Yes, I am beginning to agree about not using a zipper and try a side entry with snaps or hooks...something instead of a zipper.
I don't know, I may be a little dim-witted this evening, but it just seems to me that stabilizing the seam prior to the zipper insertion should do the trick...I've set plenty of zippers into off-grain and even true bias seams, but I've always stabilized them first....If the fabric is a little sheer and that is an issue, you can install the zipper wrong side of zipper to right side of fabric, then overlay the zipper tape with a pretty piece of ribbon or whatnot. (I think Nancy Zieman has demonstrated this technique before. I know I saw it done somewhere.)....Am I just thick tonight?
In the past whenever I had difficulty with the zipper behaving the way it should, I would resort to hand sewing it in place. It's almost invisible if you just prick the fabric when you do the stitching. Even if it is not... you did say it was going to be under another layer.

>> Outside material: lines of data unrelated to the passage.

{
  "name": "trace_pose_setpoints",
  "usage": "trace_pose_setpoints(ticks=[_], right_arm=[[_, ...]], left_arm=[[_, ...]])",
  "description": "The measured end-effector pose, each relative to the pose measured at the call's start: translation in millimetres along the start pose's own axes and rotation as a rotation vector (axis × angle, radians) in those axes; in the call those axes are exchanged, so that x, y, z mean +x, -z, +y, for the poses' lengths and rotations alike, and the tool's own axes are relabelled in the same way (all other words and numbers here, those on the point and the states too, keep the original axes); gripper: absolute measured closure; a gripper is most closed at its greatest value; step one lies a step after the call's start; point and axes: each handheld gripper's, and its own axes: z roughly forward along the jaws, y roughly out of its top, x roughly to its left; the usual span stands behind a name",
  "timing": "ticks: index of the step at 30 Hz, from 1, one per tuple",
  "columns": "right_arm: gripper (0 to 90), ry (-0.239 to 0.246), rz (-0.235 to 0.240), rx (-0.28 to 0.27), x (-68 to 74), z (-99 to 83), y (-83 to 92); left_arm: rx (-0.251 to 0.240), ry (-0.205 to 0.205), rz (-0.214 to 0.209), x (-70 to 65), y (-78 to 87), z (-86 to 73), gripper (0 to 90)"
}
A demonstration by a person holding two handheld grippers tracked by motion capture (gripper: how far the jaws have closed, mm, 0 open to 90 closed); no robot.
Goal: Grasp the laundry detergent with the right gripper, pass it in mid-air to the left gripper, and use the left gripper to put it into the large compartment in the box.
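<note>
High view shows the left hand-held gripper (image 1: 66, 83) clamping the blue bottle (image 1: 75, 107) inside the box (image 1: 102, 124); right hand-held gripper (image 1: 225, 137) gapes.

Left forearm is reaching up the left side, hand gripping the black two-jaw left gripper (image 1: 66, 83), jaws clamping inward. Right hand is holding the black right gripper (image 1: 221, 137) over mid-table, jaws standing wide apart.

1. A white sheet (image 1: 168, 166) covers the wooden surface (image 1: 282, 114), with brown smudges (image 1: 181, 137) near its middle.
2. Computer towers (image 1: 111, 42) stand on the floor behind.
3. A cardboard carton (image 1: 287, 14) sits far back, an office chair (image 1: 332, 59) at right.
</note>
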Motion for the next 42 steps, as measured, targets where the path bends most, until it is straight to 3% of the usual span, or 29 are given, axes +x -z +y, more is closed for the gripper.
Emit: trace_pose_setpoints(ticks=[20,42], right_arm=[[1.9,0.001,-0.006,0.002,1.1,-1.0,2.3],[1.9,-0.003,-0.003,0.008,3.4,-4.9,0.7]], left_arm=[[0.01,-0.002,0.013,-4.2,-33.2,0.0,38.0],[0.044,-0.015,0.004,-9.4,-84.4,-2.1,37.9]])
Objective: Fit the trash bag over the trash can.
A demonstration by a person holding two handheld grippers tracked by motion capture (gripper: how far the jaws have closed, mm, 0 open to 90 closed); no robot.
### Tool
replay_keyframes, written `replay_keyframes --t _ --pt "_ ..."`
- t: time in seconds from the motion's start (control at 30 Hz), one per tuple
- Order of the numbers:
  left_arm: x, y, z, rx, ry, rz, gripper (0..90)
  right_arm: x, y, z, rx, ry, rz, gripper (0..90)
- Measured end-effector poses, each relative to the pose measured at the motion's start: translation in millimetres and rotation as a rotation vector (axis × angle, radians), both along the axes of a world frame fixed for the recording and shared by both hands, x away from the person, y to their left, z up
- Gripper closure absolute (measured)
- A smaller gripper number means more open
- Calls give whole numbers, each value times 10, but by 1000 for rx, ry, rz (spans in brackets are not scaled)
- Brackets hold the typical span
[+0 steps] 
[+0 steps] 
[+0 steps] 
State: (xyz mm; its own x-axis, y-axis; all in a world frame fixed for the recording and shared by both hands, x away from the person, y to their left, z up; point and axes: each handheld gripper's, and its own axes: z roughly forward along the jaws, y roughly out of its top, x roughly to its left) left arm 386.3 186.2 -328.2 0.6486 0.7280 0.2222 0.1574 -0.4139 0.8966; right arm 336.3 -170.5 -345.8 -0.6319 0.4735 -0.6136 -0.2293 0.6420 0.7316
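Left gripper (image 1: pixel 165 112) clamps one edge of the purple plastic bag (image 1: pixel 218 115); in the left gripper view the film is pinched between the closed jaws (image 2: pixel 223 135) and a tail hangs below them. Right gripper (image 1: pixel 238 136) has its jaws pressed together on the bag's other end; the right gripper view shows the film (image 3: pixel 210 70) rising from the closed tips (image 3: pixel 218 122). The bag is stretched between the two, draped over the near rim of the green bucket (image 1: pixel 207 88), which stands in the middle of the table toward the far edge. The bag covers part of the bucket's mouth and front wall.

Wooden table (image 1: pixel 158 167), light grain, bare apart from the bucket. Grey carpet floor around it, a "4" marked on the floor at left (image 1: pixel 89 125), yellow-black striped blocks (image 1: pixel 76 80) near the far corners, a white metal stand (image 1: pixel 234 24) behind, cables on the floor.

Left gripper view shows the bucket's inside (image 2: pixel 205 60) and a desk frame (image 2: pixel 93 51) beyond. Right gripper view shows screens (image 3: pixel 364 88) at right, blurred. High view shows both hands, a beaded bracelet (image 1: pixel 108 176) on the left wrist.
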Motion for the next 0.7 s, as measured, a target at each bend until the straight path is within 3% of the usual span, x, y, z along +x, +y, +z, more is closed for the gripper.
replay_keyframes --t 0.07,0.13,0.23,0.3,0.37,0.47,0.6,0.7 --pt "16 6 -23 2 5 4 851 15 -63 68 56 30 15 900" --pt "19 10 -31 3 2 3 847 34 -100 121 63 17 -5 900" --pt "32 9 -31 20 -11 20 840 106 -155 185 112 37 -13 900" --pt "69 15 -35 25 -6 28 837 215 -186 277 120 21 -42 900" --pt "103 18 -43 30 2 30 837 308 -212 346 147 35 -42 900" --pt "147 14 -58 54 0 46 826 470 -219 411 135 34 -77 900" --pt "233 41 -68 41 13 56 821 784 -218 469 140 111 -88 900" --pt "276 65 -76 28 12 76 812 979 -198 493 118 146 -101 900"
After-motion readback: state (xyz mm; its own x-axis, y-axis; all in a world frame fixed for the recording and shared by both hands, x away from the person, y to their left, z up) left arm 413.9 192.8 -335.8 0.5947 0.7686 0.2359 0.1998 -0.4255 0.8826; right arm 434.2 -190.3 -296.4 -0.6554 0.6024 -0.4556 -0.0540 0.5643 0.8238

This really works and it is quite simple. The technique should be found in any good sewing book and certainly in the couture ones. Just baste the zipper in as though you will be machine sewing it in. Starting at the bottom, bring the knotted thread up through all layers. Take a very small prick of the fashion fabric and go back down through all the layers and come up about 1/2 inch away (toward the neckline) take another prick stitch (toward the starting point) and continue all the way up. Start again on the opposite side... at the bottom. Both stitching should go in the same direction. I believe this is called backstitching. After I perfected getting the stitches even I loved using this technique on lots of my clothes. Especially if I didn't have a good thread color match or the sewn in zipper looked too "homemade". Even if your stitces aren't perfect I think it would look elegant.